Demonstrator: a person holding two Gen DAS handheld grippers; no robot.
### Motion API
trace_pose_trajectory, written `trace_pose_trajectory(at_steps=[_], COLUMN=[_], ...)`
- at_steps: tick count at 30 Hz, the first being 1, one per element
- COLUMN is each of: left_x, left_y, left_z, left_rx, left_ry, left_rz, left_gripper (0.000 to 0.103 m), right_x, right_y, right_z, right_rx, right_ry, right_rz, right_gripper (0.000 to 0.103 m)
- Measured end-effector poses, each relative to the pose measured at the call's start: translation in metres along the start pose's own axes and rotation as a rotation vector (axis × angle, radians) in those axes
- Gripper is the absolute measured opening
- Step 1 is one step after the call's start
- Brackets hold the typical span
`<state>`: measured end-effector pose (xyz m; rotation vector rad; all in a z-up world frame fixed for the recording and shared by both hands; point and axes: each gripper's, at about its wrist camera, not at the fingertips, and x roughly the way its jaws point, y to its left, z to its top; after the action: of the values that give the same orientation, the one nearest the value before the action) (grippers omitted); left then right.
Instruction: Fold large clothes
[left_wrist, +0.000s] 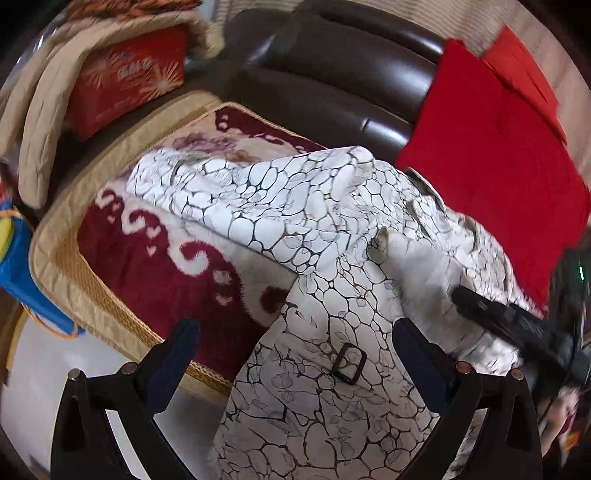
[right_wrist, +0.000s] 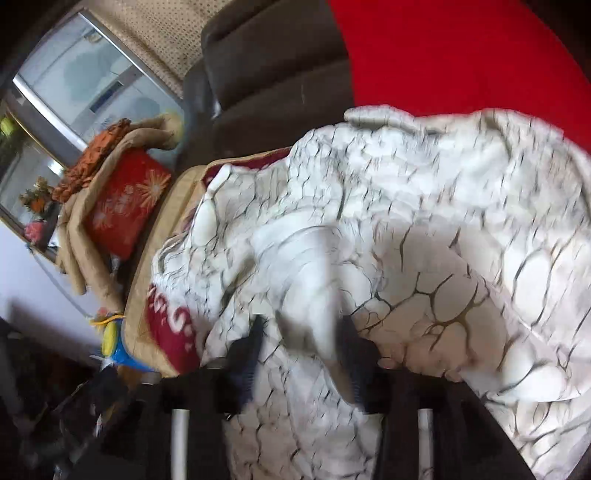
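Observation:
A large white garment (left_wrist: 295, 206) with a dark crackle print lies rumpled on the sofa seat, one part hanging over the front edge. A black buckle (left_wrist: 349, 363) sits on that hanging part. My left gripper (left_wrist: 293, 330) is open wide above the hanging cloth, its fingers on either side and not pressing it. At the right of the left wrist view, a black finger (left_wrist: 480, 306) of the right gripper lies on the garment. In the blurred right wrist view the right gripper (right_wrist: 303, 332) stands open with a white fold of the garment (right_wrist: 406, 192) between its fingers.
The seat has a maroon and cream cover (left_wrist: 155, 266) with a tan border, against a brown leather sofa back (left_wrist: 332, 81). A red cushion (left_wrist: 491, 155) leans at the right. A red box (left_wrist: 125, 81) and tan quilted covers sit at the left; a blue and yellow object (left_wrist: 18, 266) lies by the white floor.

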<state>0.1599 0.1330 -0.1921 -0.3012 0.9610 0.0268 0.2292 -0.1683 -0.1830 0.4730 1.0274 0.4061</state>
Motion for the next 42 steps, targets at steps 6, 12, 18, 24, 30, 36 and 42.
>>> trace_pose_trajectory(at_steps=[6,12,18,24,30,36,42], left_x=[0.018,0.049,0.095,0.123,0.074,0.032,0.051], left_y=[-0.015,-0.059,-0.095,-0.097,-0.056,0.05,0.139], left_z=[0.005,0.007,0.007,-0.002,0.009,0.051,0.085], left_rx=[0.02,0.094,0.16,0.196,0.189,-0.046,-0.27], left_ry=[0.022,0.068,0.126,0.223,0.132,-0.009,-0.004], left_rz=[-0.023,-0.105,-0.098,-0.063,-0.063,0.032,0.129], left_gripper=[0.103,0.103,0.103,0.103,0.103,0.103,0.103], right_x=[-0.052,-0.051,-0.041,-0.053,-0.019,-0.039,-0.025], right_y=[-0.051,-0.108,-0.119,-0.098,-0.099,-0.075,-0.052], right_z=[0.001,-0.013,-0.024,-0.022,-0.03,-0.024,-0.031], right_rx=[0.147,0.304,0.309,0.259,0.278,0.205,0.122], right_ry=[-0.192,-0.213,-0.173,-0.206,-0.09,-0.171,-0.16], right_rz=[-0.02,-0.107,-0.133,-0.043,-0.078,-0.014,0.007], right_gripper=[0.076,0.075,0.072,0.072,0.074,0.074,0.074])
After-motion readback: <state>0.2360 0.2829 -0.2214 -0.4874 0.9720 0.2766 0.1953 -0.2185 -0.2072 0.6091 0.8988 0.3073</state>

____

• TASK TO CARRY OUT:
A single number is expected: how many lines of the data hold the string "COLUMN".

• ANSWER BELOW:
2